Issue2410

classification
Title: Regression in PySystemStateTest (leading slash)
Type: behaviour Severity: normal
Components: Core Versions: Jython 2.7
Milestone:
process
Status: closed Resolution: fixed
Dependencies: Superseder:
Assigned To: jeff.allen Nosy List: jeff.allen, otmarhumbel, stefan.richthofer
Priority: normal Keywords: test failure causes

Created on 2015-10-10.10:05:00 by jeff.allen, last changed 2018-11-25.08:00:17 by jeff.allen.

Messages
msg10343 (view) Author: Jeff Allen (jeff.allen) Date: 2015-10-10.10:04:58
I notice that I get a regression test failure from:
ant -Dtest=PySystemStateTest singlejavatest

I think the test might be right and the code wrong: in the failing case, don't we need the slash?

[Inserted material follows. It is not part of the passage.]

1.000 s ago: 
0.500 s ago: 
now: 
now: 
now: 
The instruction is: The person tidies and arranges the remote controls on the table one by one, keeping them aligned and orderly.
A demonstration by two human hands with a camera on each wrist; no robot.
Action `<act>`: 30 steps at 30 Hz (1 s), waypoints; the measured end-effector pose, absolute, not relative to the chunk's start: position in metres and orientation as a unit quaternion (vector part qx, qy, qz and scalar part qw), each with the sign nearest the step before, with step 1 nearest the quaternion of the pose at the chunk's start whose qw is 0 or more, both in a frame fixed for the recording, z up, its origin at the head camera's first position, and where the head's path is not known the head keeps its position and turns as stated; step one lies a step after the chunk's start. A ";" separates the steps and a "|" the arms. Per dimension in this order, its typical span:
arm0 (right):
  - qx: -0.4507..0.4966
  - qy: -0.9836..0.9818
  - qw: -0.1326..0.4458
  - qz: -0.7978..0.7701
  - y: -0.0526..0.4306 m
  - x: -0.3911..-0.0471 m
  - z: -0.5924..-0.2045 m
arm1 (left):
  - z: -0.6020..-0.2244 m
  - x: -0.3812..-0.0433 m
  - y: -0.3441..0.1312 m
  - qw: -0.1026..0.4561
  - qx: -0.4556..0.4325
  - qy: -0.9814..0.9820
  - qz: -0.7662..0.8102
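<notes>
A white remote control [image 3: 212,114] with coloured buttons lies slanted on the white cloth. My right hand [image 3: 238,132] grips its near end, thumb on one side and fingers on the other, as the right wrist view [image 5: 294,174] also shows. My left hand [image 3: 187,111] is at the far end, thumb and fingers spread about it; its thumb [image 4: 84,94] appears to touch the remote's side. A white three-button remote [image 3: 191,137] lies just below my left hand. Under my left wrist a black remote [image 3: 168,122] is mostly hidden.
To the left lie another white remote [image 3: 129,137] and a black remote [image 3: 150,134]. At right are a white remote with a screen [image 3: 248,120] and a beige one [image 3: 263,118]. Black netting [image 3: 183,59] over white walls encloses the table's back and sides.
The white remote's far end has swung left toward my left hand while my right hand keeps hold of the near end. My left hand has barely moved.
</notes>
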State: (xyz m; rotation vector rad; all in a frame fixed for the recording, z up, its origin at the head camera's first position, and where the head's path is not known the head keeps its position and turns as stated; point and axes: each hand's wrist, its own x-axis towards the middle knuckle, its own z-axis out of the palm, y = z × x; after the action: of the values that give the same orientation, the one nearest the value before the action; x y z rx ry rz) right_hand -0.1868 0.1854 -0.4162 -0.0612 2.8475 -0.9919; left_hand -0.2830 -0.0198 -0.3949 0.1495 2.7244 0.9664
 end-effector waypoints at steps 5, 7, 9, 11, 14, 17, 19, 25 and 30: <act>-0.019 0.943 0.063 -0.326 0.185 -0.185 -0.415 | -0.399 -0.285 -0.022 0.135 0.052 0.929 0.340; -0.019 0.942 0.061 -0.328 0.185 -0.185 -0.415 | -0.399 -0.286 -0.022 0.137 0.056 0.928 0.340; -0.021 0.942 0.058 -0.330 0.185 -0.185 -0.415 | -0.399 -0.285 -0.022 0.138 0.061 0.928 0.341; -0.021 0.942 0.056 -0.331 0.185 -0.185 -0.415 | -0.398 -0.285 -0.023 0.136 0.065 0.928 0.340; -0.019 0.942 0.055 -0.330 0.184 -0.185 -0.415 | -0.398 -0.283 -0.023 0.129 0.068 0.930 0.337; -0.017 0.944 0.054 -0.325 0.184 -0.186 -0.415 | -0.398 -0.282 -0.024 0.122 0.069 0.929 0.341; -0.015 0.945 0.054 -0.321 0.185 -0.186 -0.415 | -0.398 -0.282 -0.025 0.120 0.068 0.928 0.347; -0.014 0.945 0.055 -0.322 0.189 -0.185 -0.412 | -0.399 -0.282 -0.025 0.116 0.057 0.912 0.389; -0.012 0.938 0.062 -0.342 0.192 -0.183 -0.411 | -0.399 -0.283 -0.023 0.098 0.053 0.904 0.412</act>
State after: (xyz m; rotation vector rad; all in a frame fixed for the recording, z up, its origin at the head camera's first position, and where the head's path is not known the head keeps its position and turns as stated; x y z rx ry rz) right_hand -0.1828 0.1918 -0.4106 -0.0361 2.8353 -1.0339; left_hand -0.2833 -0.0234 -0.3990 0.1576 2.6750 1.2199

I admit I don't run "ant javatest" anything like as often as "ant regrtest": mending my ways belatedly, I have traced the problem to https://hg.python.org/jython/rev/850f5980a2e3 .

I searched a bit and found: http://stackoverflow.com/questions/402683, which steers us towards what the Java platform provides, rather than wrestling as we do with the OS-specifics.
msg11894 (view) Author: Stefan Richthofer (stefan.richthofer) Date: 2018-04-12.13:19:08
Also see http://bugs.jython.org/issue2386 for the reasoning of making getJarFileName() public. Since it states "FileName" I suppose it should return a string that is valid as a file name, e.g. when used to construct a java.io.File object. A leading slash would break this assumption/promise (on Windows) as it is a malformed file name.

What solution would you suggest? What is the exact failure?
msg11896 (view) Author: Jeff Allen (jeff.allen) Date: 2018-04-12.20:22:09
Failure in more detail:

singlejavatest:
    [junit] Testsuite: org.python.core.PySystemStateTest
    [junit] Tests run: 2, Failures: 1, Errors: 0, Skipped: 0, Time elapsed: 1.313 sec
    [junit]
    [junit] Testcase: testGetJarFileNameFromURL(org.python.core.PySystemStateTest):     FAILED
    [junit] expected:<[/]some_dir/some.jar> but was:<[]some_dir/some.jar>
    [junit] junit.framework.ComparisonFailure: expected:<[/]some_dir/some.jar> but was:<[]some_dir/some.jar>
    [junit]     at org.python.core.PySystemStateTest.testGetJarFileNameFromURL(PySystemStateTest.java:21)

There isn't a drive letter involved here, but I appreciate the existence of drive letters invalidates otherwise correct manipulation in a lot of contexts. I've done some of that myself in the code base. (I never made getcwd() work correctly on the D-drive.)

Ideally we would depend on the nice people at Oracle/OpenJDK to get this stuff right. I'd love to re-work all this guff using java.nio.Paths one day. For now, I think java.io.File.toURI is probably the right answer.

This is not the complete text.